Follow-up crawl for pages that have not yet been captured?

kramski · April 26, 2024, 8:30am

Hello everyone.

I have a large PHP-based forum here (approx. 50,000 pages) that I would like to crawl with Browsertrix Cloud.

Max Pages cannot be increased above 20,000 pages, and anyway I would prefer to start with smaller, manageable crawls.

How can I crawl the pages in a follow-up run that have not yet been captured ?

TIA
Heinz

Hank · April 27, 2024, 3:19pm

Hi Heinz

Currently this isn’t really possible but I’m happy you highlighted this use case. We have two open issues that you may be interested in following.
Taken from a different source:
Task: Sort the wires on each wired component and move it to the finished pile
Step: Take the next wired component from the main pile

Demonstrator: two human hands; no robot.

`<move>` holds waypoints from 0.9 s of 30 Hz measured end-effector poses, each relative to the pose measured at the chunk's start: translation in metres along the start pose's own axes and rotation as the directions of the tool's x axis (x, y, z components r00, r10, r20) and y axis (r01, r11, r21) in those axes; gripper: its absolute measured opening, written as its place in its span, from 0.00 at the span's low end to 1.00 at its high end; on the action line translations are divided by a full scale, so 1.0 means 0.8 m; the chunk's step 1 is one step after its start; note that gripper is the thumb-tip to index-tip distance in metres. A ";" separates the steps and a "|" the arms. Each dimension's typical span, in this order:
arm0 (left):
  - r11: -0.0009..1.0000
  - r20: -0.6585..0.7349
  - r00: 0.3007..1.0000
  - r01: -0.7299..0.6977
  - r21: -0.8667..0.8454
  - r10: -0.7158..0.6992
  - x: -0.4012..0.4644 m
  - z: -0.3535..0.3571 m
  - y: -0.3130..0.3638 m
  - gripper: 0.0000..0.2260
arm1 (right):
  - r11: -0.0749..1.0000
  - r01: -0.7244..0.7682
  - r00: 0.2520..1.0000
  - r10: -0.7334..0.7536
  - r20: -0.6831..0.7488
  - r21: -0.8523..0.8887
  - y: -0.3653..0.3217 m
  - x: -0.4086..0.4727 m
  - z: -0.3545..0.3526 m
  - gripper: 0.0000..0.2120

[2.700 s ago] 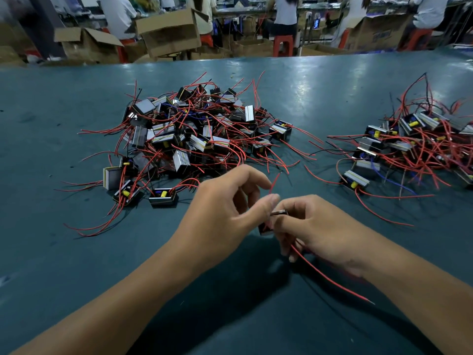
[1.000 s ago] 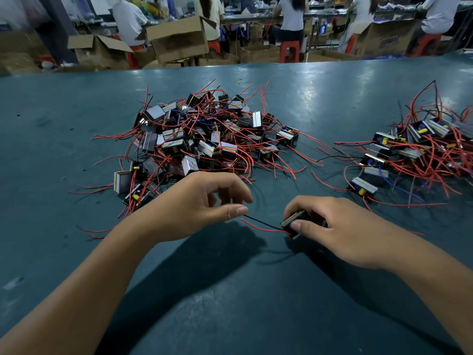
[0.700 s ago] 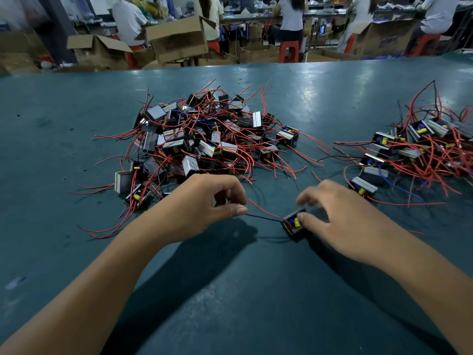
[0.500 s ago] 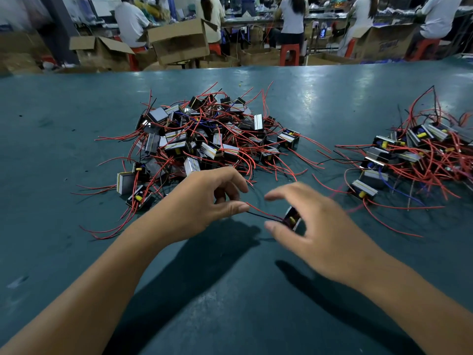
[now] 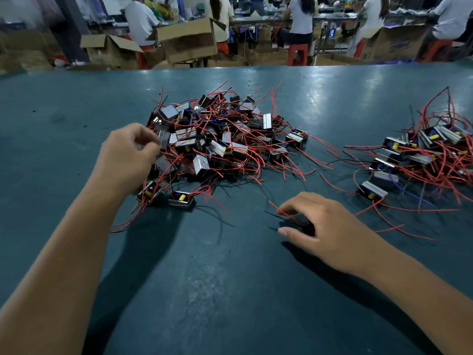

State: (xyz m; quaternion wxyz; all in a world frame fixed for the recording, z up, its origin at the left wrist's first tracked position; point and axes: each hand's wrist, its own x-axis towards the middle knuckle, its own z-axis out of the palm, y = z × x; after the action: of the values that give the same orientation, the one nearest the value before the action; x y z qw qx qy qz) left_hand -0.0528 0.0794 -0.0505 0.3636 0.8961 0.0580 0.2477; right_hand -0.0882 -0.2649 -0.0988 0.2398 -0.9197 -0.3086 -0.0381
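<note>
Right hand (image 5: 330, 230) grips a small wired component (image 5: 302, 225) low over the table (image 5: 230, 290); left hand (image 5: 128, 152) pinches at the unsorted pile (image 5: 220, 139). Probably light, leads floppy (grasp the rigid body).

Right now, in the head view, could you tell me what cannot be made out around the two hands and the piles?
- Component under the right hand: mostly hidden by fingers; its wire arrangement is unreadable.
- Left hand at the large pile: its own fingers hide whether it grips a piece.
- Right pile: cut off by the frame's right edge.
- Markings on components: too small.
</note>
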 end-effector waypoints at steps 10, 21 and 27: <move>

[Feature]: Resume Stopped Crawl · Issue #1753 · webrecorder/browsertrix · GitHub
This one would allow you to do exactly what you are asking for here.
[Feature]: Only Archive New URLs · Issue #1372 · webrecorder/browsertrix · GitHub
A similar request, relevant when re-crawling the same site frequently with the desire to only capture new content.

Both of these are high priority crawling features for us to add, though as usual I can’t offer timelines or specifics as to when they’ll be addressed… Also as we haven’t started development on either yet, things are subject to change!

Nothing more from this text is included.